RAGBox auto-detects cloud providers. For the best experience, set one of the following environment variables before running:

export OPENAI_API_KEY="sk-..."
# OR
export ANTHROPIC_API_KEY="sk-ant-..."
# OR
export GROQ_API_KEY="gsk_..."

If no keys are found, RAGBox falls back to a local LLaMA model (requires manual model download to models/llama-3.1-8b-instruct.gguf).

Quick Start (3-Line API)

from ragbox import RAGBox

# Automatically ingests, builds graphs, configures vector db, and chunks
rag = RAGBox("./company-docs")

# Intelligent routing via query classification
answer = rag.query("What's our vacation policy?")
print(answer)

CLI Interface

RAGBox provides a dead-simple CLI for running locally without writing code:

# Point to your documents.
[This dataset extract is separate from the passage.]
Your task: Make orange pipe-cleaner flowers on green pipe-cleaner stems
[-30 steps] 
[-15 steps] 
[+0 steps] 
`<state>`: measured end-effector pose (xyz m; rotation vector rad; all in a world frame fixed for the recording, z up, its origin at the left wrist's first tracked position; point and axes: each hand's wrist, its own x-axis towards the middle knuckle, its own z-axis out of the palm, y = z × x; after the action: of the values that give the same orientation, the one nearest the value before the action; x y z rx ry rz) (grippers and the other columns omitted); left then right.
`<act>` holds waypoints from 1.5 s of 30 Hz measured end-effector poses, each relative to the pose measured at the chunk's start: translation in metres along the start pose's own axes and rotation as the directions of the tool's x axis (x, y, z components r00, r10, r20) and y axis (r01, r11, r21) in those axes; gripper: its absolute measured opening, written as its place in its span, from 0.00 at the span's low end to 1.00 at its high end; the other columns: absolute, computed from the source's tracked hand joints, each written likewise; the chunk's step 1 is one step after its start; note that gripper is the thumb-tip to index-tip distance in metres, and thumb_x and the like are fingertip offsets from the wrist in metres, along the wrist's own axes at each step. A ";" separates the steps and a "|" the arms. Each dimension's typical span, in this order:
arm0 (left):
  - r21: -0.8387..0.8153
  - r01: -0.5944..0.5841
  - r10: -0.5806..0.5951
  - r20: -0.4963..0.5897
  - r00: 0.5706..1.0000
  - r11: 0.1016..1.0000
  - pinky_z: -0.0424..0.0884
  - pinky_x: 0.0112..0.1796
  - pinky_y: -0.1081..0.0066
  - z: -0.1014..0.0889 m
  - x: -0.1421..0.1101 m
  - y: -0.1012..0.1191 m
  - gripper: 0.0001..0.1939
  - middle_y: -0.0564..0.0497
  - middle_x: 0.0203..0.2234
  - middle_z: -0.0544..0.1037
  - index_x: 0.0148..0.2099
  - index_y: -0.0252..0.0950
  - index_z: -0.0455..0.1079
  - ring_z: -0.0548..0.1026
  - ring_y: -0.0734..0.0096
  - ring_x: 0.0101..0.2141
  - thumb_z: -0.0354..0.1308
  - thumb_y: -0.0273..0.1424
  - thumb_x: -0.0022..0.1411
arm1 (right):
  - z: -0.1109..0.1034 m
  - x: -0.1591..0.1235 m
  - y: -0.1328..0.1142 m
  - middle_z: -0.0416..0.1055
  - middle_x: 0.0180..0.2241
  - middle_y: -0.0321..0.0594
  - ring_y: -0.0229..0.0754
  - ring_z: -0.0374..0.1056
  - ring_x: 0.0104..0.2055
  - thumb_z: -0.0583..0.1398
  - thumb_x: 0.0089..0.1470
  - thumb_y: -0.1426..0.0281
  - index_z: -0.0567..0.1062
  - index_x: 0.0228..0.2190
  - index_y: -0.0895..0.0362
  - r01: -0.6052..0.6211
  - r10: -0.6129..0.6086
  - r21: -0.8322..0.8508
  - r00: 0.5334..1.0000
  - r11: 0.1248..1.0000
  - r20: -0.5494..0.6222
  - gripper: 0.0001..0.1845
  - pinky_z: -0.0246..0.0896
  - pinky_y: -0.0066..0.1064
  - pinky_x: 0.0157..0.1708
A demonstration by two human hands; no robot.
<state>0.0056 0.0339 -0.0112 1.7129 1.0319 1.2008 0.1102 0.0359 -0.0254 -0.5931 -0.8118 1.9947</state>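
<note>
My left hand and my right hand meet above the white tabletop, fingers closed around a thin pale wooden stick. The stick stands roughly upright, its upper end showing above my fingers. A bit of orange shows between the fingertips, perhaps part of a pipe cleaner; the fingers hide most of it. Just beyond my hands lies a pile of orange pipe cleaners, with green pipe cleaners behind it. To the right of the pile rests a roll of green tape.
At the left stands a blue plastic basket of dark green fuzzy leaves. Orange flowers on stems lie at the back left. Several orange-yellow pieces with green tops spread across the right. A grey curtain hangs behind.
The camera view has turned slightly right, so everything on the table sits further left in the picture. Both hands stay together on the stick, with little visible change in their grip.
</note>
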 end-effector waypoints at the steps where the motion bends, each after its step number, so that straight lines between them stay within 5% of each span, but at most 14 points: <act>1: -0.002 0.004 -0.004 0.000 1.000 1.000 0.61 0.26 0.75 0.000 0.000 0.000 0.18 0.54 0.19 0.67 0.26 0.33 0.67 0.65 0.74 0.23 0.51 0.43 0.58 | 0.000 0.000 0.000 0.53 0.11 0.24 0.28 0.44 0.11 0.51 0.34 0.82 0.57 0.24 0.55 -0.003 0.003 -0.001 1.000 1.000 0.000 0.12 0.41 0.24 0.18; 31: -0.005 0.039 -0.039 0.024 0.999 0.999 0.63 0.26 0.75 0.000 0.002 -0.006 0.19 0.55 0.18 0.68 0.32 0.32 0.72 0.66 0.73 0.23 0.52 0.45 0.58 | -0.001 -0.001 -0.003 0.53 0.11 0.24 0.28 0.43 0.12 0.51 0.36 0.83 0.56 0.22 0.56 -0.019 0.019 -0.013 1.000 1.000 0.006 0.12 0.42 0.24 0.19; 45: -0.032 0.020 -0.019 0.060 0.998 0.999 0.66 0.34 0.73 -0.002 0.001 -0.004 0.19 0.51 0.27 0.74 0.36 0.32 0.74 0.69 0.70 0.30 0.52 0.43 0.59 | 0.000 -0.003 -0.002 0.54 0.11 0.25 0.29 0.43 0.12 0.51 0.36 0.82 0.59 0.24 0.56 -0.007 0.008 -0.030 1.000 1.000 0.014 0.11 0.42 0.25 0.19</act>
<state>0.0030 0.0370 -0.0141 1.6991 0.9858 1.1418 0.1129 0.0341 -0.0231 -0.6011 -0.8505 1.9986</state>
RAGBox will self-build the index and graph.
ragbox init ./company-docs

# Query the active index
ragbox query "What's our vacation policy?" -d ./company-docs

Architecture

graph TD
    A[Local Documents] --> B{Document Processor Auto-Router}
    B --> C[AST / OCR / PDF Parsing]
    C --> D[Chunking Engine]
    D --> E[(Vector Store)]
    C --> F[(Knowledge Graph)]
    
    Q[User Query] --> G[Agentic Orchestrator]
    G --> H[Retrieval Fusion Engine]
    E --> H
    F --> H
    H --> G
    G --> I[Final Answer]

Risk Surface Analysis

  • Temporal Edges (T=0 vs T=Scale): At T=0, ragbox init is blocking to guarantee index availability. At T=scale, the background daemon handles delta updates (via watchdog) to prevent index staleness and thundering herds.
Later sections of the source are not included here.